Jonathan S. Shapiro shap at eros-os.com
Fri Feb 29 18:08:37 EST 2008


On Fri, 2008-02-29 at 14:44 -0800, Jed Donnelley wrote:
> On 2/29/2008 9:49 AM, Jonathan S. Shapiro wrote:
> > On Fri, 2008-02-29 at 09:27 -0800, Jed Donnelley wrote:
> >> At 06:18 AM 2/29/2008, Jonathan S. Shapiro wrote:
> > 
> > The net effect of this is that the application is oblivious to the fact
> > that it runs within a capability environment, and no "caplib" is
> > required. A major point of PLASH is that application re-engineering is
> > not required.
> 
> How do I run "chmod" under PLASH?

Toby has used it, so I suspect he is better able to answer this than I
am, but here is my guess. Chmod behaves in the usual way, but its effect
does not survive the exit of the application unless the PLASH power box
agrees. Since the name space visible to the application is not shared
with any other application, the presence of a chmod'd file doesn't
hazard third-party applications.

The more interesting case would be chmod involving setuid. I suspect
that this is simply rejected, or that allowable setuid/setgid is
configurable through the power box, but I do not know.

> PLASH would seem to provide
> no interface to the underlying capability infrastructure, specifically
> for delegation (sharing) of authority.  That is where I was suggesting
> that something like "caplib" could be needed - if we had enough
> of an underlying capability infrastructure to make it worthwhile.
> At least capability manipulation could have an agreed upon API.

I suspect the mechanism for this in PLASH would be some variant of
link(2), wherein the application first constructs the object in its
private name space and then links it into a public name space subject to
consent of the power box. Recall that PLASH is limited to the set of
objects supported by UNIX (basically files and directories), so this
would seem to be the "natural" (least unnatural?) method of publication.

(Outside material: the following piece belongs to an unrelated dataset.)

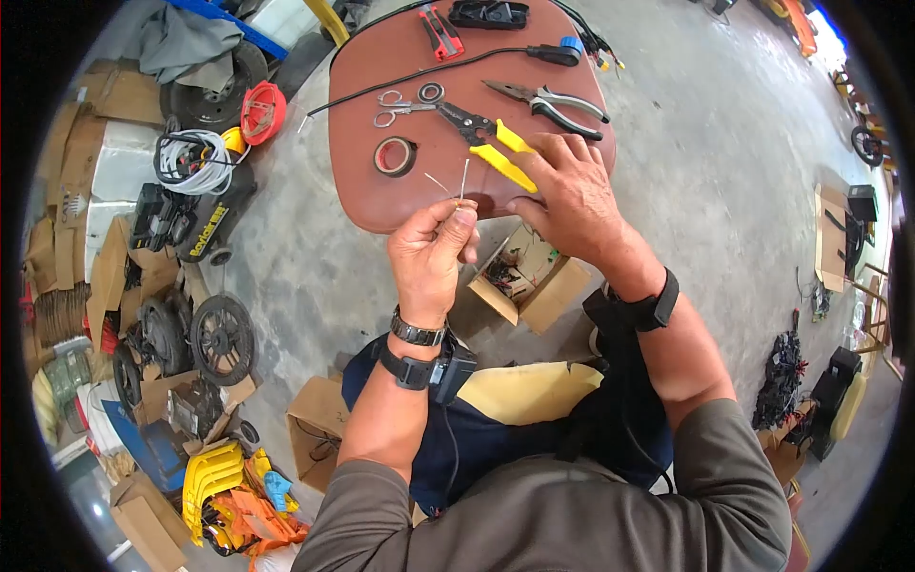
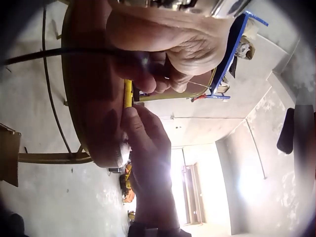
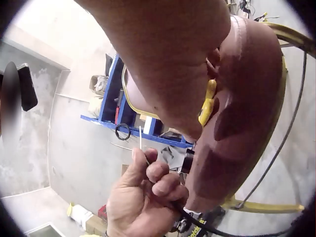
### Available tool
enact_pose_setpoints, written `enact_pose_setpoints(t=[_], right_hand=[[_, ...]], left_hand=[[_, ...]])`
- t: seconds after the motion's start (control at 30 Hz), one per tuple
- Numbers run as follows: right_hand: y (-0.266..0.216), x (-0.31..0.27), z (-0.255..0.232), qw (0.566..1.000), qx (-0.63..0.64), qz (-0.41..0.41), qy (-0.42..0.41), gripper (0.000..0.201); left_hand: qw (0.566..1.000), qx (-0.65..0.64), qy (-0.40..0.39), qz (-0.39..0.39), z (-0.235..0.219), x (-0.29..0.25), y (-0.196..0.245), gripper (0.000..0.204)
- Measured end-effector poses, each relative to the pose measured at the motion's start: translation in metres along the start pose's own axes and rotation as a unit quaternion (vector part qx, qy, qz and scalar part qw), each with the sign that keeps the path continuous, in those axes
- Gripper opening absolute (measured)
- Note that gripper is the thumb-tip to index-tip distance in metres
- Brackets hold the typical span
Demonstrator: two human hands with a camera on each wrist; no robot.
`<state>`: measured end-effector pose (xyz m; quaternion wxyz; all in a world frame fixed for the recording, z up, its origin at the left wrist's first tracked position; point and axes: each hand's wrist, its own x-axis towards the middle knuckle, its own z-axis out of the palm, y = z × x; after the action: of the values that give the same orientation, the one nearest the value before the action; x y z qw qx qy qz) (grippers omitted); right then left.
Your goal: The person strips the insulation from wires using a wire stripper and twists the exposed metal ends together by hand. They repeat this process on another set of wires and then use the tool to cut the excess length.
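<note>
My left hand (image 1: 434, 253) pinches a thin pale wire (image 1: 464, 179) between thumb and fingers, just over the front edge of the brown padded seat (image 1: 357, 195). The wire's tip stands up from the fingertips, and a second thin strand leans left. In the right wrist view, the wire (image 3: 140, 138) points upward from the pinch. My right hand (image 1: 577, 195) grips the ends of the yellow handles of the wire strippers (image 1: 503, 167), which lie on the seat with their black jaws to the far left. Scissors (image 1: 405, 107) and combination pliers (image 1: 562, 107) flank them.
On the seat are a tape roll (image 1: 395, 170), a red cutter (image 1: 441, 33) and a black cable (image 1: 419, 74) with a blue-tipped plug. An open cardboard box (image 1: 553, 296) with small parts stands below the seat. Wheels (image 1: 222, 338) and cartons crowd the left floor.
</note>
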<state>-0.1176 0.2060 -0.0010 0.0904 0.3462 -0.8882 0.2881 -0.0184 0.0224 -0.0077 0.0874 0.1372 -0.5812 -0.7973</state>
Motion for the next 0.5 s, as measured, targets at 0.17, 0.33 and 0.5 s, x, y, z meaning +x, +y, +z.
enact_pose_setpoints(t=[0.17, 0.33, 0.5], right_hand=[[0.010, 0.005, 0.009, 1.000, 0.017, -0.007, 0.016, 0.042], [0.006, 0.011, 0.002, 0.994, 0.074, -0.015, 0.073, 0.031], [-0.014, 0.003, -0.012, 0.917, 0.371, 0.142, -0.033, 0.014]], left_hand=[[1.000, -0.015, 0.003, -0.010, -0.005, 0.002, 0.003, 0.021], [0.999, -0.031, 0.008, -0.024, -0.007, 0.007, 0.007, 0.021], [0.998, 0.048, 0.009, 0.037, -0.003, 0.004, 0.004, 0.022]])
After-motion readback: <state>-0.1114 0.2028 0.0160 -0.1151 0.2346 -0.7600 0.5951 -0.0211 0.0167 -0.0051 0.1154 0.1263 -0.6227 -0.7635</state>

> Hmmm.  What about the issue of "third party" software?  It has
> generally been when significant amounts of software started being
> developed for a platform (e.g. the PC, Mac, Unix) that the issue
> of the API becomes significant.  Are the software developers
> all working still to support a single vendor at this point?

To date, there exists essentially zero third-party software for cell
phones. What there is generally turns out to be replacements for things
like the browser or the email reader that comply more fully with
external standards.

I am aware that exceptions to this statement exist. By "zero", I mean
"zero applications having measurable market share".

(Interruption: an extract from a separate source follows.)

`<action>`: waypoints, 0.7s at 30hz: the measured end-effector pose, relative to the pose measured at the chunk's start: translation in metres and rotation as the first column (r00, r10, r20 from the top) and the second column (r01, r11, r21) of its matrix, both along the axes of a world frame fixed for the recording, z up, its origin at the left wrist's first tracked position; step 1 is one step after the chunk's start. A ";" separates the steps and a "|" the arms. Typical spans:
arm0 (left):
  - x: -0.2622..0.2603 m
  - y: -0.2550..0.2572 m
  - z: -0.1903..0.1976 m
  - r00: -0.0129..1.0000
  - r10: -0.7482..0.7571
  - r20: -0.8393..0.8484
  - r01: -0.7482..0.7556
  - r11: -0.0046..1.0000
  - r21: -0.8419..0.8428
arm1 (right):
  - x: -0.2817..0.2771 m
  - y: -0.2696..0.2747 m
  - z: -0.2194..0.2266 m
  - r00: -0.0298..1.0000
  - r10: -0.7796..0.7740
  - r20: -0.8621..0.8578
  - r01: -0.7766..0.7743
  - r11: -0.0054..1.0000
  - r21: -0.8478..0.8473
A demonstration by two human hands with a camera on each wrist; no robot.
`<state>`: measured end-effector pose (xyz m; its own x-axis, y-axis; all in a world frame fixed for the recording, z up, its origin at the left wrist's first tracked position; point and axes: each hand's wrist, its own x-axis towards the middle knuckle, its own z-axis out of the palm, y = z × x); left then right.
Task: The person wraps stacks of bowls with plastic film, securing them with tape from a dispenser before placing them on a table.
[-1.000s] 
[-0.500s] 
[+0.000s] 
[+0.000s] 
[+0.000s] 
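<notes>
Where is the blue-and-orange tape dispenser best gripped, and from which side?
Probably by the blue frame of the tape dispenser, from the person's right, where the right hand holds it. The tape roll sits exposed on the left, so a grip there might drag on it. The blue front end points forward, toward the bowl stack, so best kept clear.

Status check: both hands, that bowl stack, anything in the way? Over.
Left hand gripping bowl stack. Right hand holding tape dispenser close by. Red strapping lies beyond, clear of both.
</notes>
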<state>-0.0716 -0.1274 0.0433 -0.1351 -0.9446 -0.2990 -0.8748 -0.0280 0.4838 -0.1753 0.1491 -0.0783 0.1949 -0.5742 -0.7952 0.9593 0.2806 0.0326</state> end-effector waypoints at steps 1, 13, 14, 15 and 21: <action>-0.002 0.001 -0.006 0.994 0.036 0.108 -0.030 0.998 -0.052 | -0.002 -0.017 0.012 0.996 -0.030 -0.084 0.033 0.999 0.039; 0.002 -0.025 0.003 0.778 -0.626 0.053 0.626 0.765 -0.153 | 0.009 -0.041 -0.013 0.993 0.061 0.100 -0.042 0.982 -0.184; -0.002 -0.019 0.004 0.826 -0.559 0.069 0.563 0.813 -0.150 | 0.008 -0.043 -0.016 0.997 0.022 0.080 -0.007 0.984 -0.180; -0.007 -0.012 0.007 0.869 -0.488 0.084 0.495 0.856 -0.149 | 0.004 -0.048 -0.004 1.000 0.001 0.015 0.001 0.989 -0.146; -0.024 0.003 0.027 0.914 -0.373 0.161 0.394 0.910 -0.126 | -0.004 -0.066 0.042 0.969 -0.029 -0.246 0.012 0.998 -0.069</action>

Ignoring javascript, All of the software that you will ever use on your
cell phone ships with the phone, and all of the data manipulated by
those applications divides neatly into:

  1. Externally stored data in a standard format or accessed through
     a standard protocol.

  2. Externally stored, non-migratable data accessed through a
     proprietary and undisclosed protocol. Some cell phone email
     accounts meet this description (and are therefore useless to me).

  3. Locally stored, non-migratable data in a proprietary format.

By "non-migratable", I mean that you need to go through sufficient
contortions that nobody bothers. There do exist address book transfer
programs, but I don't know anybody who has actually bought one.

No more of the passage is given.